Student Question:
The hardest part for me is to "continue being" in a Taiji Body during push hands practice.
Michael's Response: Hah-ha! Welcome to the club!
Imo, all TCC practice is a series of 'relational' matrices - when you're just beginning, it's all about the 'relationship' of the different parts of your body to the others; eventually, the 'fog' begins to clear and a series of 'coordinations' start to become habitualized, and we can truly say that we are actually 'doing' Tai Chi - then, finally, some other 'interior conditions' start to 'coalesce', and we can be said to have created the 'Tai Chi Body'.....
This is all very cool, and takes quite a bit of time, and it is a very real accomplishment, BUT - as it turns out, this is just the beginning; the next step is to take all these complex relationships that we have habituated into our movement process and add the wild card of trying to maintain them under the added pressure of unpredictable 'outside' physical stresses being fed into the system by a partner whose main 'purpose in life' is to freak you out, make you lose your cool, and cause you to break down all these wonderful relationships you've been able to bring into your 'solo' practice - in other words, we venture into the realm of practicing "Push-Hands".

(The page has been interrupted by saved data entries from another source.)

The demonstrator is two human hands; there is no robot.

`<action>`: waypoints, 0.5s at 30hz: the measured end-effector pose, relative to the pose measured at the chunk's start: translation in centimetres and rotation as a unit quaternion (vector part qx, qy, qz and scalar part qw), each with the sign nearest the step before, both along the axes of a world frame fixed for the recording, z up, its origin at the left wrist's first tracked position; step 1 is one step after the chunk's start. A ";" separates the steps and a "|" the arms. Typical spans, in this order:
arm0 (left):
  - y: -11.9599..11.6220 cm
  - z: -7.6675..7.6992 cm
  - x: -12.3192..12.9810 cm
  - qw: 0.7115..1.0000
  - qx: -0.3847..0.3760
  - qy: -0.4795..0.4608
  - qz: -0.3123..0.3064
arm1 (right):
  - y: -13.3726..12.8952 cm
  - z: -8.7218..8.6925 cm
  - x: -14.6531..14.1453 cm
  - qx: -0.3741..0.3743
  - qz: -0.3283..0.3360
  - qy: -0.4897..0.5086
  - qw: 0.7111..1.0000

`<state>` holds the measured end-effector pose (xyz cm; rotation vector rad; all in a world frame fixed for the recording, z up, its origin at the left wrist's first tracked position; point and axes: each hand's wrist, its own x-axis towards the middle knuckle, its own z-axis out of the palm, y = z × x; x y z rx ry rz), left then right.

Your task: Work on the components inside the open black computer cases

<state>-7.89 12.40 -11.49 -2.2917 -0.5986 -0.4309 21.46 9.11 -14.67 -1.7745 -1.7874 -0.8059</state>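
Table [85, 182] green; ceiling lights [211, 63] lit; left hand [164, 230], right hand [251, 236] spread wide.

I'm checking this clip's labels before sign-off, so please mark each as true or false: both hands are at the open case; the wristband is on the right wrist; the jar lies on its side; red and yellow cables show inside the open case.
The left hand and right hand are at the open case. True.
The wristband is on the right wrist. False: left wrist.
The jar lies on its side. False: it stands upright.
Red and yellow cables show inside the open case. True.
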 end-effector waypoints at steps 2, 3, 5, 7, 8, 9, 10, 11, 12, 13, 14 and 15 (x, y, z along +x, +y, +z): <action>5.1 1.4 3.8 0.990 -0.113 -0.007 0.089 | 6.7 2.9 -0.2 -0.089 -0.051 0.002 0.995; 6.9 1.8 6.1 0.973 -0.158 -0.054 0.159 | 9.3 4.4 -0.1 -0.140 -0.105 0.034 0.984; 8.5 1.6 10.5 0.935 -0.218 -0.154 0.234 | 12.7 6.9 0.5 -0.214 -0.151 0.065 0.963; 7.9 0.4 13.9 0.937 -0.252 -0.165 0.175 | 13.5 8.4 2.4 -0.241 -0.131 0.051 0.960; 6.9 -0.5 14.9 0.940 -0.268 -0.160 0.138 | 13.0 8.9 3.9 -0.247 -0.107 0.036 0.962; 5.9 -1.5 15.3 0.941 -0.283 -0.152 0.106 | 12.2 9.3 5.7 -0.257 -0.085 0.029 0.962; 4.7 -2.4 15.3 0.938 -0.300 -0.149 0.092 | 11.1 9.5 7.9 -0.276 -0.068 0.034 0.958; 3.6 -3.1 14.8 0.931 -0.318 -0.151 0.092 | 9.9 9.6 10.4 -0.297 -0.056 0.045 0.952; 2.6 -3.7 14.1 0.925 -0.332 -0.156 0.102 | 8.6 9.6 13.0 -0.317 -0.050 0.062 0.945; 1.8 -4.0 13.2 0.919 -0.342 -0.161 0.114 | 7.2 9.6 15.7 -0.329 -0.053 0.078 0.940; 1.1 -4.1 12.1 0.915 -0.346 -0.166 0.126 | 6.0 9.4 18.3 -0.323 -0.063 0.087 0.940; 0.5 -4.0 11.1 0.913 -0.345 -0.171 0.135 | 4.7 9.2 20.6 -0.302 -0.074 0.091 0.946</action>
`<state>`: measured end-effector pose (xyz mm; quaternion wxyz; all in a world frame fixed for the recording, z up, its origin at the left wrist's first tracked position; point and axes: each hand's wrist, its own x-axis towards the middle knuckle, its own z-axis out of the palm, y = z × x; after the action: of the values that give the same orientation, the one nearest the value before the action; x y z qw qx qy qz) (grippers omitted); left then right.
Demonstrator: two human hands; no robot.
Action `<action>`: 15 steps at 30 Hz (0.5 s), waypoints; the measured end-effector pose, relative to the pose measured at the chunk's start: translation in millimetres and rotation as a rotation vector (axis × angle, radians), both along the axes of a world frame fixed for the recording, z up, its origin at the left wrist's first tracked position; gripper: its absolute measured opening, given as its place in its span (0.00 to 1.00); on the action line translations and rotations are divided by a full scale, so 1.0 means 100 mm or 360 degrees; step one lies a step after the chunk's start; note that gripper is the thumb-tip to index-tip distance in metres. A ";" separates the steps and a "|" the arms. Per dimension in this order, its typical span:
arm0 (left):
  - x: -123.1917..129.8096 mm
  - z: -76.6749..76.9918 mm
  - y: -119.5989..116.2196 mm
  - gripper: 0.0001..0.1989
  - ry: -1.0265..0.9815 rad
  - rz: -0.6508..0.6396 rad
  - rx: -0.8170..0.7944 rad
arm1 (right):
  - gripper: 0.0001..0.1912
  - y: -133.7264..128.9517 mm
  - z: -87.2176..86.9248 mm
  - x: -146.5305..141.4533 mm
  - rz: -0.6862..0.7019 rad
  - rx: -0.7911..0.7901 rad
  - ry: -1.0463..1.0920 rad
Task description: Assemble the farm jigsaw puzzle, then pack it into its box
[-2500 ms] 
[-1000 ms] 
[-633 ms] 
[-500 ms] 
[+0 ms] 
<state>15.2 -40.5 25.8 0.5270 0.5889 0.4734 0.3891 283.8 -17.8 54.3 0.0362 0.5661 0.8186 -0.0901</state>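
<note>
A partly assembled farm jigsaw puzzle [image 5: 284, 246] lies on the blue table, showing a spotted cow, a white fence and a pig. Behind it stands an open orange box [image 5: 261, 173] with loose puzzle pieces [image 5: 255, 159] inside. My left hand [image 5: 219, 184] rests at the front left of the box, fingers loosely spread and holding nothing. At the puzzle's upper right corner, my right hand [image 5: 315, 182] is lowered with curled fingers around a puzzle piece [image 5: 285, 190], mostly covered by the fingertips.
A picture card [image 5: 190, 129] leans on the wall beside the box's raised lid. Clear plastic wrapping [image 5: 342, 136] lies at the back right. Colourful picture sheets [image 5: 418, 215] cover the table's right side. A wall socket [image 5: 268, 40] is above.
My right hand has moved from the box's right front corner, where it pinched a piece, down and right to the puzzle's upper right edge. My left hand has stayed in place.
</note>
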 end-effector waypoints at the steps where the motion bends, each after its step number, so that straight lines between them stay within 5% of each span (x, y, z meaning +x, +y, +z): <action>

It's still all 'relational' , but now the game graduates into the Major Leagues in terms of complexity - can you maintain your 'Tai Chi Body' condition and yet accept and neutralize "THIS" kind of force-vector, and if the answer is "Yes", well then how about this 'other one', etc., etc., as infinitum... ...And even if you're successful in dealing with any 'one' opponent, we then see the true value of being in a TCC School; there's a long line of other 'Body-Minds' waiting for us, with even more devious and nefarious ways of causing us to screw up our TCC 'coolness' - and how terrific is that!!??